Directions :: Produce an exact copy of the data below.

Raw data ::
^^^^^^^^
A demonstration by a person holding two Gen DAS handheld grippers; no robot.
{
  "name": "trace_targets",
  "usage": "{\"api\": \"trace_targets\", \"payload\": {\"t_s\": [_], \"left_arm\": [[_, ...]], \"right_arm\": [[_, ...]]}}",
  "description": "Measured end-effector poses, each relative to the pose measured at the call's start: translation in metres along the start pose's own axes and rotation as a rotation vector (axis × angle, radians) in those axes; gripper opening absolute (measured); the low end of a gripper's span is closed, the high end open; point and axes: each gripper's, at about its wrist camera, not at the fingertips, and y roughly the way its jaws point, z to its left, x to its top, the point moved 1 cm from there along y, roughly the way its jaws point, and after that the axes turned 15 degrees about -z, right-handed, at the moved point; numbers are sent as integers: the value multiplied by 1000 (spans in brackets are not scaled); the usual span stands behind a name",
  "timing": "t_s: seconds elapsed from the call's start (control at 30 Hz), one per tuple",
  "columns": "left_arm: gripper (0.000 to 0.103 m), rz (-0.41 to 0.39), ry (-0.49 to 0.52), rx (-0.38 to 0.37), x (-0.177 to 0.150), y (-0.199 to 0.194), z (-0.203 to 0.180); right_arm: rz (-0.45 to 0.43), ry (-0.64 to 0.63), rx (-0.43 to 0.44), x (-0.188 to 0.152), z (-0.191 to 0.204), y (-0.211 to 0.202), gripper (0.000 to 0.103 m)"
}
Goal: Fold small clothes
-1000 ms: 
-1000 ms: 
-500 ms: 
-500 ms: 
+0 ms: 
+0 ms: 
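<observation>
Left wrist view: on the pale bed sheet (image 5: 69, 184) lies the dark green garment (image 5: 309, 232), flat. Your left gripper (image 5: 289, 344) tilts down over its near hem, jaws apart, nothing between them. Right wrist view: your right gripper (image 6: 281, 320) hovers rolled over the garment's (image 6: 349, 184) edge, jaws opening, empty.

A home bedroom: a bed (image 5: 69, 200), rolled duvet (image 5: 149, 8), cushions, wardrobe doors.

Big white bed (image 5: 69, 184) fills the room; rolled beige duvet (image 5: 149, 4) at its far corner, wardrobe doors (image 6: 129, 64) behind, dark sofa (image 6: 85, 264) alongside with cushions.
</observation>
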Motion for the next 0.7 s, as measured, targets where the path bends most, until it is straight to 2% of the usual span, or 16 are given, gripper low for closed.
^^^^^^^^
Output of the exercise ::
A demonstration by a person holding two Gen DAS handheld grippers; no robot.
{
  "name": "trace_targets",
  "usage": "{\"api\": \"trace_targets\", \"payload\": {\"t_s\": [_], \"left_arm\": [[_, ...]], \"right_arm\": [[_, ...]]}}",
  "description": "Measured end-effector poses, each relative to the pose measured at the call's start: translation in metres along the start pose's own axes and rotation as a rotation vector (axis × angle, radians) in those axes; gripper opening absolute (measured); the low end of a gripper's span is closed, the high end open; point and axes: each gripper's, at about its wrist camera, not at the fingertips, and y roughly the way its jaws point, z to its left, x to its top, the point moved 1 cm from there along y, roughly the way its jaws point, and after that the axes turned 15 degrees about -z, right-handed, at the moved point; numbers are sent as integers: the value multiplied by 1000 (spans in brackets are not scaled); the usual span stands behind a name",
  "timing": "t_s: seconds elapsed from the call's start (control at 30 Hz), one per tuple",
  "columns": "left_arm: gripper (0.000 to 0.103 m), rz (-0.41 to 0.39), ry (-0.49 to 0.52), rx (-0.38 to 0.37), x (-0.177 to 0.150), y (-0.199 to 0.194), z (-0.203 to 0.180); right_arm: rz (-0.45 to 0.43), ry (-0.64 to 0.63), rx (-0.43 to 0.44), x (-0.188 to 0.152), z (-0.191 to 0.204), y (-0.211 to 0.202), gripper (0.000 to 0.103 m)"
}
Goal: Fold small clothes
-1000 ms: 
-1000 ms: 
-500 ms: 
-500 ms: 
+0 ms: 
+0 ms: 
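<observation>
Left wrist view: on the pale bed sheet (image 5: 69, 184) lies the dark green garment (image 5: 309, 232), flat. Your left gripper (image 5: 289, 344) tilts down over its near hem, jaws apart, nothing between them. Right wrist view: your right gripper (image 6: 281, 320) hovers rolled over the garment's (image 6: 349, 184) edge, jaws opening, empty.

A home bedroom: a bed (image 5: 69, 200), rolled duvet (image 5: 149, 8), cushions, wardrobe doors.

Big white bed (image 5: 69, 184) fills the room; rolled beige duvet (image 5: 149, 4) at its far corner, wardrobe doors (image 6: 129, 64) behind, dark sofa (image 6: 85, 264) alongside with cushions.
</observation>
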Motion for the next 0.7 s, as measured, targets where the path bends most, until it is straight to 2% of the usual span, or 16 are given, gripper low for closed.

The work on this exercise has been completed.